Items listed in a dataset
******

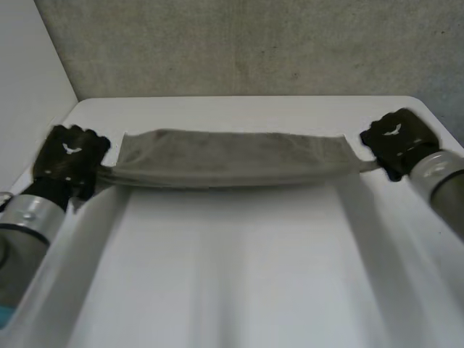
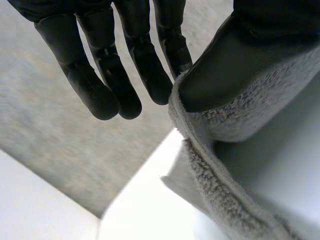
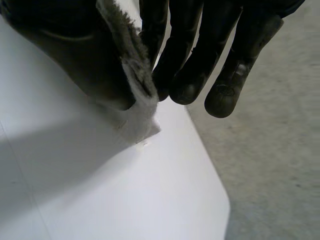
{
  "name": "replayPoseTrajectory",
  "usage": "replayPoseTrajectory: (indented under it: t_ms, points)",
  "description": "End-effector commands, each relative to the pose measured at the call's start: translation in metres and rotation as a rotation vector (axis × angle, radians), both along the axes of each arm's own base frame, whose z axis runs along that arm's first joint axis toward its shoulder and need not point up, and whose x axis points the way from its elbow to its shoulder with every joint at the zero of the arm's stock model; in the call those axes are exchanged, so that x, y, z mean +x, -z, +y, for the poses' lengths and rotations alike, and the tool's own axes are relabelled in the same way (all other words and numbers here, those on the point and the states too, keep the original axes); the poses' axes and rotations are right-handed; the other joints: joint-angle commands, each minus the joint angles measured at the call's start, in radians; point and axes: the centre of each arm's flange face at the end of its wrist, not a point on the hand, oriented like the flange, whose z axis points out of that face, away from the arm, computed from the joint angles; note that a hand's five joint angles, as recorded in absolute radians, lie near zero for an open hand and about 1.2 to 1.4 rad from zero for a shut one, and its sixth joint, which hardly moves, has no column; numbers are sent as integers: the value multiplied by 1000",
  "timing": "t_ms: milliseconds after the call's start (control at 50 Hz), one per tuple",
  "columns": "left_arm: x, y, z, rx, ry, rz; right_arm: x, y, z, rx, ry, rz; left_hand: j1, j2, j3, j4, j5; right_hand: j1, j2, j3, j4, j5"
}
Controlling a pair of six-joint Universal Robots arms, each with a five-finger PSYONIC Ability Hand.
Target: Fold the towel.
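One grey terry towel (image 1: 232, 158), folded into a long band, is stretched over the far part of the white table (image 1: 239, 275) between my two black hands. The left hand (image 1: 69, 156) pinches its left end between thumb and nearly straight fingers. The right hand (image 1: 395, 138) pinches the right end likewise.
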Motion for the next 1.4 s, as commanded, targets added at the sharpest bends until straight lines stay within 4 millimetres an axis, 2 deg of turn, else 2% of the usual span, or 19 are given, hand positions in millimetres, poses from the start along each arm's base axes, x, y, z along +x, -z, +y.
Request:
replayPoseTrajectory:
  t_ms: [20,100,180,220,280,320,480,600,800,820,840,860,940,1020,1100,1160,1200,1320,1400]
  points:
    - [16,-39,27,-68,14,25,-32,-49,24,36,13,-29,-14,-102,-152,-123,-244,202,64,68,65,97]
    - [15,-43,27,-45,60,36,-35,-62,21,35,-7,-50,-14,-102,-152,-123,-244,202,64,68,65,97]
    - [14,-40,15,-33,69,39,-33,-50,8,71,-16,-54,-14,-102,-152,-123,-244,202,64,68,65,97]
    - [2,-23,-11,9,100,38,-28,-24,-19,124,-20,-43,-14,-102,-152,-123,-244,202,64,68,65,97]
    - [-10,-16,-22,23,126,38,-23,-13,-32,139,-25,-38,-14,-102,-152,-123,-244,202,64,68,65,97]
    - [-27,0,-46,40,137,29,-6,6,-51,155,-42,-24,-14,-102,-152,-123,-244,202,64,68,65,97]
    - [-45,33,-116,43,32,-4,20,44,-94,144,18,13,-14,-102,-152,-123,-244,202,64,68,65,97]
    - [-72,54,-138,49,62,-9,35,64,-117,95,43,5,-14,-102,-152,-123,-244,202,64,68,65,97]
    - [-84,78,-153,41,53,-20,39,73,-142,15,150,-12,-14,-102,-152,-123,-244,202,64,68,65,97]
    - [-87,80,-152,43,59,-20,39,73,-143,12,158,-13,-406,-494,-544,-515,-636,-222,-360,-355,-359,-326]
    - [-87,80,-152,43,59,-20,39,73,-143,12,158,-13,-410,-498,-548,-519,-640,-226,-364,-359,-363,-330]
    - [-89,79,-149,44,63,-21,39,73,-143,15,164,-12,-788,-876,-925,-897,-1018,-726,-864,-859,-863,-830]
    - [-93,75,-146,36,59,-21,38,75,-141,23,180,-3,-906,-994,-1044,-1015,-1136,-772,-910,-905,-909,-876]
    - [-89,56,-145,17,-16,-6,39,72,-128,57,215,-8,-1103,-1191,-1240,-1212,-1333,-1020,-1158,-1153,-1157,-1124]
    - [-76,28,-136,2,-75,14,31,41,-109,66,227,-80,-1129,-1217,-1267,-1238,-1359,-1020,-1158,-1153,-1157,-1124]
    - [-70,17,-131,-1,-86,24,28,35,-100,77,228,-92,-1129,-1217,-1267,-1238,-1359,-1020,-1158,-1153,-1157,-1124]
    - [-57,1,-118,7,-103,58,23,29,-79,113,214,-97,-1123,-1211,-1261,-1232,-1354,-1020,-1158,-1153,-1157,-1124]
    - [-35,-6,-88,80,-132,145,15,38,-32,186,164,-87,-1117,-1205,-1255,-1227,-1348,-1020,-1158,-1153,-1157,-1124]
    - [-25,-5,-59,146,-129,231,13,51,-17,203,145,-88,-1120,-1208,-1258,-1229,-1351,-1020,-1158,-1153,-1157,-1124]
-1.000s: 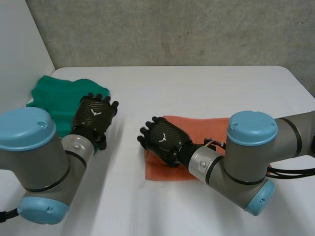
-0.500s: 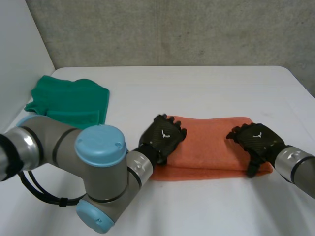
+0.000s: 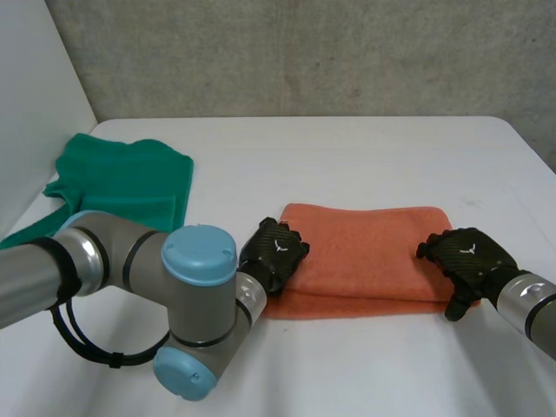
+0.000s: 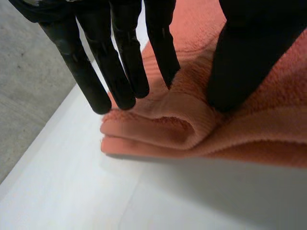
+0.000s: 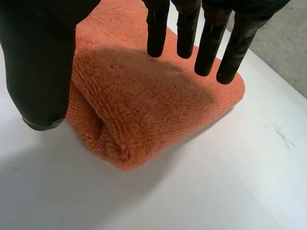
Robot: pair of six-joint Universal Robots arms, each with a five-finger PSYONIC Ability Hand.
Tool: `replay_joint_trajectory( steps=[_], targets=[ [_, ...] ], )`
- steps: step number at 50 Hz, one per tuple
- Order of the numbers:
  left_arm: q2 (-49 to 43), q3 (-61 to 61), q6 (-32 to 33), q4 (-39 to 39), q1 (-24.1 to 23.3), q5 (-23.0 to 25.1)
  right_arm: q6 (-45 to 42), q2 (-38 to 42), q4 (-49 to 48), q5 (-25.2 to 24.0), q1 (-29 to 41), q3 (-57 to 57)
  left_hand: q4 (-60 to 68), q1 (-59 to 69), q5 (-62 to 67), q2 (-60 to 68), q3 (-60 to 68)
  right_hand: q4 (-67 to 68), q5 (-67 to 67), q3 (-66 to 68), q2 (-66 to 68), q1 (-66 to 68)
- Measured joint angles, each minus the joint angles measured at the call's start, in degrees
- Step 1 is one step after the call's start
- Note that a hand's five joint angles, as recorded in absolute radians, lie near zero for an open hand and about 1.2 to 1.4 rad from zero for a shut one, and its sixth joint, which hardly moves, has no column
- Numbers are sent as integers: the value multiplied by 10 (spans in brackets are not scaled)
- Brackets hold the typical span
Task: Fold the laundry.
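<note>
On towel (image 3: 365, 248), straight-fingered left robot hand (image 3: 275, 248)

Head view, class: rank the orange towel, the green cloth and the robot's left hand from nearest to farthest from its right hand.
1. The orange towel: the right hand is at its right end.
2. The left hand: at the towel's left end.
3. The green cloth: far left, beyond the left hand.

Orange towel (image 3: 365, 248) on the white table (image 3: 347, 156), plain all over. Left of the towel, a green cloth (image 3: 126, 178) (solid too).
</note>
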Motion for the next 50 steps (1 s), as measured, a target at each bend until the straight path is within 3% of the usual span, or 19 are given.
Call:
replay_joint_trajectory(
  steps=[9,17,29,32,33,34,36,38,45,47,50],
  targets=[
    [9,-10,20,-8,0,-26,0,0,-5,2,-7,4,159,85,152,157,155,20,17,21,25,20],
    [75,-60,21,-16,-6,-60,1,0,-7,1,-17,6,162,87,153,161,159,56,48,57,65,53],
    [116,-126,16,-28,-30,-69,1,1,-15,-2,-25,7,160,87,152,157,158,86,75,88,97,78],
    [114,-133,15,-29,-33,-70,3,2,-16,-2,-25,7,103,81,112,102,106,86,75,89,97,79],
    [113,-134,15,-29,-34,-70,4,2,-16,-2,-25,7,-18,-32,-8,-16,-14,86,75,89,97,79],
    [112,-135,15,-29,-34,-70,6,2,-16,-2,-25,7,-18,-32,-8,-16,-14,86,75,89,97,79],
    [112,-135,15,-29,-35,-70,14,2,-16,-3,-25,6,-214,-239,-206,-211,-207,86,75,89,97,79],
    [113,-134,15,-29,-34,-70,19,2,-15,-3,-25,6,-257,-268,-250,-252,-250,86,75,89,97,79],
    [131,-134,14,-28,-33,-70,66,4,-12,-4,-24,5,-285,-274,-279,-279,-276,143,132,146,166,131],
    [138,-134,14,-28,-32,-70,75,5,-10,-4,-24,4,-285,-274,-280,-279,-276,318,305,329,345,264],
    [147,-135,14,-28,-30,-70,83,6,-10,-3,-26,1,-285,-274,-279,-279,-276,427,410,430,447,326]
  ],
)
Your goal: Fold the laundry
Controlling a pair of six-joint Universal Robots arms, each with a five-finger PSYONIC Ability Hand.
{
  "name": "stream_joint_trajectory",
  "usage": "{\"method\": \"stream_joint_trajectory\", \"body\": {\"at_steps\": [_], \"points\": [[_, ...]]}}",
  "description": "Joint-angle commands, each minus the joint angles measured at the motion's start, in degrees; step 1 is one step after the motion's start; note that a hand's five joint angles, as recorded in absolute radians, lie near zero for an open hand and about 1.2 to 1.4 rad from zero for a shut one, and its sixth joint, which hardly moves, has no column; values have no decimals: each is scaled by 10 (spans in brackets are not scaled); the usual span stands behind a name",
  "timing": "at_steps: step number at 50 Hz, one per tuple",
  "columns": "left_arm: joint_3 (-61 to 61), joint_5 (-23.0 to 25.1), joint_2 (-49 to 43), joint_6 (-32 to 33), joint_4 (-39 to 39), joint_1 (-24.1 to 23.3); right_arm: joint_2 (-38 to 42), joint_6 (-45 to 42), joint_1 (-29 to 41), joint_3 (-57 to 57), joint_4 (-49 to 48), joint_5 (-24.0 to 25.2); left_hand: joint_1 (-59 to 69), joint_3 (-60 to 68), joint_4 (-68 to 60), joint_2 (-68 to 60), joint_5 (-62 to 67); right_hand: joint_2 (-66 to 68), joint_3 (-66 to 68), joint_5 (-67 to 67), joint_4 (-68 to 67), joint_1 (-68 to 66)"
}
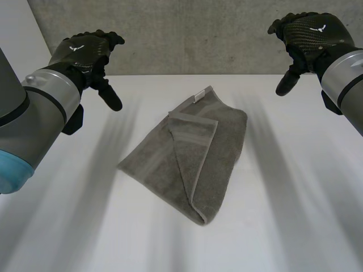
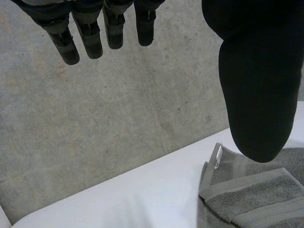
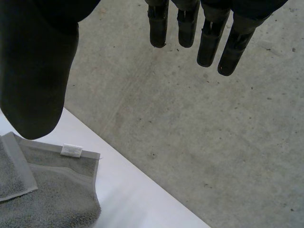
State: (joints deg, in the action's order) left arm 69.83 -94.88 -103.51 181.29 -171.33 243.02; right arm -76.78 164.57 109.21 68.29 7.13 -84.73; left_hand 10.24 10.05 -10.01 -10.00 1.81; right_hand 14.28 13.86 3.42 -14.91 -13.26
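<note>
While the grey towel [image 1: 190, 153] lies folded on the middle of the white table [image 1: 295, 215], one part turned over its top and a small white label [image 1: 198, 96] at its far corner, the left hand [image 1: 85, 54] and the right hand [image 1: 303, 34] hang above the table's far side, clear of the towel, fingers loosely extended and holding nothing.
</note>
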Motion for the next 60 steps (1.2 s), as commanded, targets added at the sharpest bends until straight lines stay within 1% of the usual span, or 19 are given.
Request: {"method": "stream_joint_trajectory", "body": {"at_steps": [1, 10, 21, 23, 24, 26, 27, 28, 29, 31, 35, 37, 41, 44, 47, 48, 50, 53, 60], "points": [[0, 0, 8, 4, -2, 2, 0, 6, -1, -3, 0, -1, 3, 5, -5, -6, -13, -43, -39, -34, 49, 33], [0, -11, 18, 4, -2, 11, 1, 33, -16, -10, 1, -15, 3, 5, -5, -6, -13, -43, -39, -34, 49, 33], [-1, -13, 23, 5, -3, 18, 2, 24, -18, -4, 1, -1, 3, 5, -5, -6, -13, -43, -39, -34, 49, 33], [0, -13, 24, 6, -4, 18, 7, 0, -16, 1, 2, 20, 3, 5, -5, -6, -13, -43, -39, -34, 49, 33], [0, -13, 26, 6, -4, 18, 8, 0, -16, 1, 2, 20, 3, 5, -5, -6, -13, -43, -39, -34, 49, 33], [0, -13, 28, 6, -4, 18, 24, -62, -10, 12, 3, 67, 3, 5, -5, -6, -13, -43, -39, -34, 49, 33], [1, -13, 29, 6, -5, 18, 24, -62, -10, 12, 3, 67, 3, 5, -5, -6, -13, -43, -39, -34, 49, 33], [1, -13, 29, 6, -5, 18, 33, -99, -4, 20, 4, 89, 3, 5, -5, -6, -13, -43, -39, -34, 49, 33], [2, -12, 30, 6, -5, 18, 33, -100, -4, 20, 4, 90, 3, 5, -5, -6, -13, -43, -39, -34, 49, 33], [3, -12, 31, 6, -5, 18, 52, -159, 15, 32, 3, 126, 3, 5, -5, -6, -13, -43, -39, -34, 49, 33], [5, -11, 31, 6, -6, 18, 92, -191, 48, 25, 3, 149, 3, 5, -5, -6, -13, -43, -39, -34, 49, 33], [6, -11, 31, 6, -6, 18, 139, -202, 72, 7, 3, 161, 3, 5, -5, -6, -13, -43, -39, -34, 49, 33], [7, -10, 31, 6, -8, 18, 181, -204, 85, -12, 3, 167, 3, 5, -5, -6, -13, -43, -39, -34, 49, 33], [7, -10, 31, 6, -8, 18, 225, -206, 100, -37, 3, 176, 3, 5, -5, -6, -13, 18, 23, 27, -12, -29], [8, -9, 31, 6, -8, 18, 264, -205, 115, -62, 2, 171, 3, 5, -5, -6, -13, 79, 83, 87, -73, -89], [8, -9, 31, 6, -8, 18, 264, -205, 115, -62, 2, 171, 3, 5, -5, -6, -13, 79, 83, 88, -73, -89], [8, -9, 31, 6, -8, 18, 296, -209, 124, -76, 3, 168, 3, 5, -5, -6, -13, 86, 90, 94, -80, -96], [8, -8, 31, 6, -8, 21, 319, -225, 131, -83, 3, 167, 3, 5, -5, -6, -13, 83, 87, 91, -76, -93], [7, -8, 32, 6, -10, 27, 337, -261, 133, -91, 4, 162, 3, 5, -5, -6, -13, 82, 87, 91, -76, -93]]}}
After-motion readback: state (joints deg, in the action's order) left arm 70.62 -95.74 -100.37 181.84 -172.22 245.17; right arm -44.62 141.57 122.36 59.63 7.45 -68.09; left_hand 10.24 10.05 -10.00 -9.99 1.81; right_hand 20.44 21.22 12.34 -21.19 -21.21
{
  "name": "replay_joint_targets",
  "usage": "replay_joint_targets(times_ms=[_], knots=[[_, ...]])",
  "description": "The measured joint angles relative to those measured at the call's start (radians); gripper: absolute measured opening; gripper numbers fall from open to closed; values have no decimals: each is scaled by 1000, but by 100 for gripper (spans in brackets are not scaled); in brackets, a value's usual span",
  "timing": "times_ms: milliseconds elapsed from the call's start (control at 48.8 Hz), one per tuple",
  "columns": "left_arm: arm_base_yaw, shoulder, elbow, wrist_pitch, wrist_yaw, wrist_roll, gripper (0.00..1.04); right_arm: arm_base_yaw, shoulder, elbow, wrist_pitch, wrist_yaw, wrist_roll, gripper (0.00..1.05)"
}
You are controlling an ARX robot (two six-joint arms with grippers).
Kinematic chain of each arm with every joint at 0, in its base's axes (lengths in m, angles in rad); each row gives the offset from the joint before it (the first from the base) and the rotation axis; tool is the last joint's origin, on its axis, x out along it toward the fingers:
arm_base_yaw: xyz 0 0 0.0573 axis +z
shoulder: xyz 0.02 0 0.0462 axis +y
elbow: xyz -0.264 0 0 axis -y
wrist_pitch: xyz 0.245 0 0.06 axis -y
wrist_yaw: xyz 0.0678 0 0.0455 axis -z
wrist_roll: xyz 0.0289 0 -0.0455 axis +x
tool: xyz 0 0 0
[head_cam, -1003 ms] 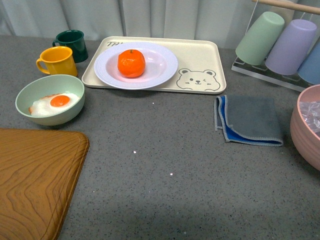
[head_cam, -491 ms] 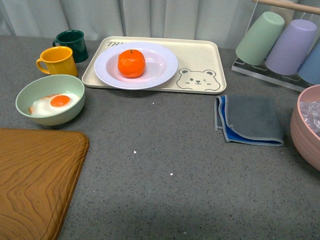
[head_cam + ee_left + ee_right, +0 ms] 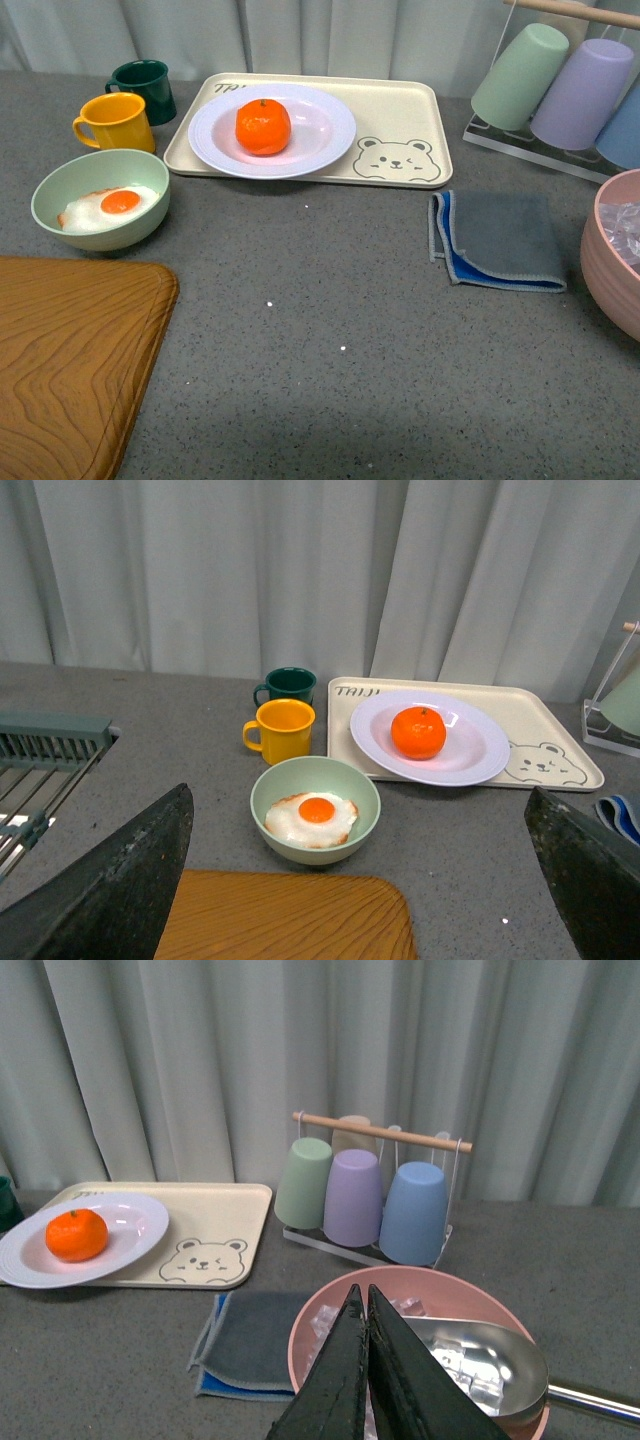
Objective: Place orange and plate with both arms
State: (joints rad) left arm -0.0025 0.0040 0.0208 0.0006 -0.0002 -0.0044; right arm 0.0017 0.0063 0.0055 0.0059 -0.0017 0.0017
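Mugs (image 3: 128,107) and egg bowl (image 3: 100,198) flank the plate (image 3: 320,135).

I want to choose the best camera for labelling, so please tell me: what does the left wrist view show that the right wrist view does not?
Only the left wrist view shows the pale green bowl with a fried egg, the yellow mug, the dark green mug and the brown wooden board.

Only the right wrist view shows the pink bowl holding a metal ladle, and three pastel cups on a rack.

Both show the bright orange mandarin in the round white plate on the beige bear-printed tray.
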Motion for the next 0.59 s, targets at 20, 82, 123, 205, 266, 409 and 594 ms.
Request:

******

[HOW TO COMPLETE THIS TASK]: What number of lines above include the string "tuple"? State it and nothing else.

[TASK OUTPUT]: 4